In my opinion, the NSW government's June and August 2012 announcements to accelerate housing provision and infrastructure would have increased market confidence and contributed to rising property prices in the North West Growth Centre. I consider that the positive impact of these announcements would be reflected in general market movement in 2012 and 2013, and that a single adjustment of one percent per month in the period preceding the acquisition date is appropriate.
The school sales
Mr Dobrow derived his market value from the sales of four adjoining properties in Alex Avenue precinct to the Minister for Education for a school (the school sales). They comprised the sale in July 2012 of 90, 98, and 100 Hambledon Road at an average rate of $201/m² (respectively, $192/m², $193/m² and $223/m²); and the sale in September 2012 of 102 Hambledon Road at $239/m². The applicants ultimately distance themselves from Mr Dobrow's analysis. Their final position is that their proposed rate of $220/m² is primarily to be derived from the first three school sales in July 2012 assuming they were not sold at a premium, and is supported by the sale of 28 Tallawong Road in Area 20 precinct.
In my opinion, the school sales are not reliable comparables because they were out of line and were sold at a premium. A similar finding was made in Bonomo at [91], De Battista at [88]-[89] and Attard at [87]. Internal documents of the Department of Education during the process of acquiring the school properties evidence that the Minister was paying a premium over market value. According to valuation advice that the Department had received and accepted, the market range for the first three school properties was $150-$180/m². A more detailed analysis of these documents appears in Attard at [83], which I adopt.
A table of potentially comparable sales, nearly all of which were in Alex Avenue precinct, set out below at [49] shows that the school sales represented a "spike". It includes sales to Mirvac in January 2012 of 69 Alex Avenue at a raw rate of $208/m² and in December 2012 of 85 Alex Avenue at a raw rate of $200/m² (the other six adjoining sales to Mirvac in December 2011 averaged $167/m²). However, they do not rebut the spike. Once one accepts, as I do, Mr Good's evidence that Mirvac acknowledged they paid a premium for 69 and 85 Alex Avenue, but justified or rationalised doing so by noting that the aggregate purchase price of the eight adjoining properties sold to Mirvac indicated an overall average raw rate of about $176/m², prior to adjustment for the terms and conditions of sale. In the latter respect, No 69 was a put and call option for 60 days and No 85 had a 23-month deferred settlement. Mr Dobrow also relied on four other sales between October and December 2013 to "rebut the spike" at raw rates (not adjusted for settlement) of $234/m², $173/m², $185/m² and $200/m² respectively. I do not think that it is reasonable to rely on them for this purpose. They are too late in time particularly having regard to market movement, three were to an acquiring authority in the shadow of resumption and, even if disregarding those considerations could be ignored, the two lowest are still well below the school sales.

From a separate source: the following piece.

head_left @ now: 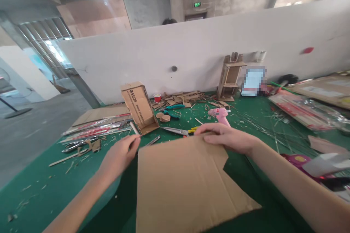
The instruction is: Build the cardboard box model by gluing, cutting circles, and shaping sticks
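Observation:
A large piece of brown cardboard (180, 185), with a notch cut in its right side, is raised toward me over the table. My right hand (224, 136) grips its top edge, thumb in front. My left hand (123, 153) is closed in a pinch just off the top left corner of the cardboard. A pale stick (134, 128) shows at its fingertips; I cannot tell whether the fingers hold it. Beyond the cardboard lie scissors (175, 130) with yellow handles, partly covered by my right hand. An open cardboard box (139, 107) with printing stands behind my left hand.
Behind the right hand is a pink glue gun (221, 114). Teal-handled pliers (172, 111), cardboard discs (164, 117) and scraps (183, 98) lie near the white wall (131, 58). A cardboard structure (231, 78) stands there. Plastic-wrapped materials (303, 111) lie right on the green table (90, 185).

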Tool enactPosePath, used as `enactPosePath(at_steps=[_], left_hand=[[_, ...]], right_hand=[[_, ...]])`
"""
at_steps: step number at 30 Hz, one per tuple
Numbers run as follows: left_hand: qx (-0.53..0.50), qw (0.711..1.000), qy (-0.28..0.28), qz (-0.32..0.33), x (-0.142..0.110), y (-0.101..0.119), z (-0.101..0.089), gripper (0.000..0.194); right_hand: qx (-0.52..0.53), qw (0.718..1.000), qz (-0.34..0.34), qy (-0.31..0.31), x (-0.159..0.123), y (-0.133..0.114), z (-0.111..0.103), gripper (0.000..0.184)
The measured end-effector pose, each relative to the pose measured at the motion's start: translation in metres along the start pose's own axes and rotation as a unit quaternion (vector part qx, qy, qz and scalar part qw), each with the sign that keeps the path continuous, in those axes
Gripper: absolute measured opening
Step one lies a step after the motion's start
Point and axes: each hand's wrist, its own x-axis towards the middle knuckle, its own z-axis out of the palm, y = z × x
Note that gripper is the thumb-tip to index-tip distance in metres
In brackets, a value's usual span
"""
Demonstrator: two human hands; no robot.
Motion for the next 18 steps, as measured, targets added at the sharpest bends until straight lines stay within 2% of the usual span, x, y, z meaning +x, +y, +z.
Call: enactPosePath(at_steps=[3,5,8,9,11,13,18], left_hand=[[-0.049,0.999,-0.015,-0.014,0.012,0.006,-0.009,0.036],[-0.075,0.995,-0.058,0.004,0.007,0.02,-0.008,0.037],[-0.084,0.98,-0.172,0.055,-0.014,0.043,0.008,0.037],[-0.071,0.979,-0.18,0.067,-0.02,0.048,0.016,0.036],[-0.015,0.985,-0.149,0.09,-0.028,0.049,0.029,0.031],[0.045,0.988,-0.113,0.097,-0.029,0.042,0.036,0.027],[0.077,0.991,-0.095,0.047,-0.018,0.019,0.029,0.025]], right_hand=[[-0.186,0.98,0.013,-0.065,0.002,-0.005,0.01,0.029],[-0.257,0.962,0.017,-0.092,0.003,-0.006,0.014,0.031],[-0.314,0.94,0.048,-0.127,0.003,-0.006,0.017,0.032],[-0.325,0.933,0.065,-0.14,0.001,-0.006,0.018,0.033],[-0.341,0.921,0.097,-0.16,-0.002,-0.007,0.021,0.038],[-0.36,0.914,0.106,-0.154,-0.005,-0.007,0.023,0.039],[-0.412,0.905,0.062,-0.082,-0.001,-0.003,0.024,0.023]])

It is unnecessary to go further, but if on a contrary approach the first three school sales average of $201/m² were to be given weight, then Mr Good's adjusted rate of $186/m² would have force, subject to two matters. First, there should be an upward adjustment of 2.5 percent for market movement for the period from their sale date in July 2012 to the acquisition date (which he did not allow). This would suggest a rate of about $190/m² (services + 2.5 percent, topography + 2.5 percent, location + 2.5 percent, highly motivated purchaser - 15 percent, market movement + 2.5 percent: total adjustments - 5.0 percent). However, it may be, but it is unnecessary to decide whether, Mr Good's deduction of minus 15 percent for "highly motivated purchaser" is too small.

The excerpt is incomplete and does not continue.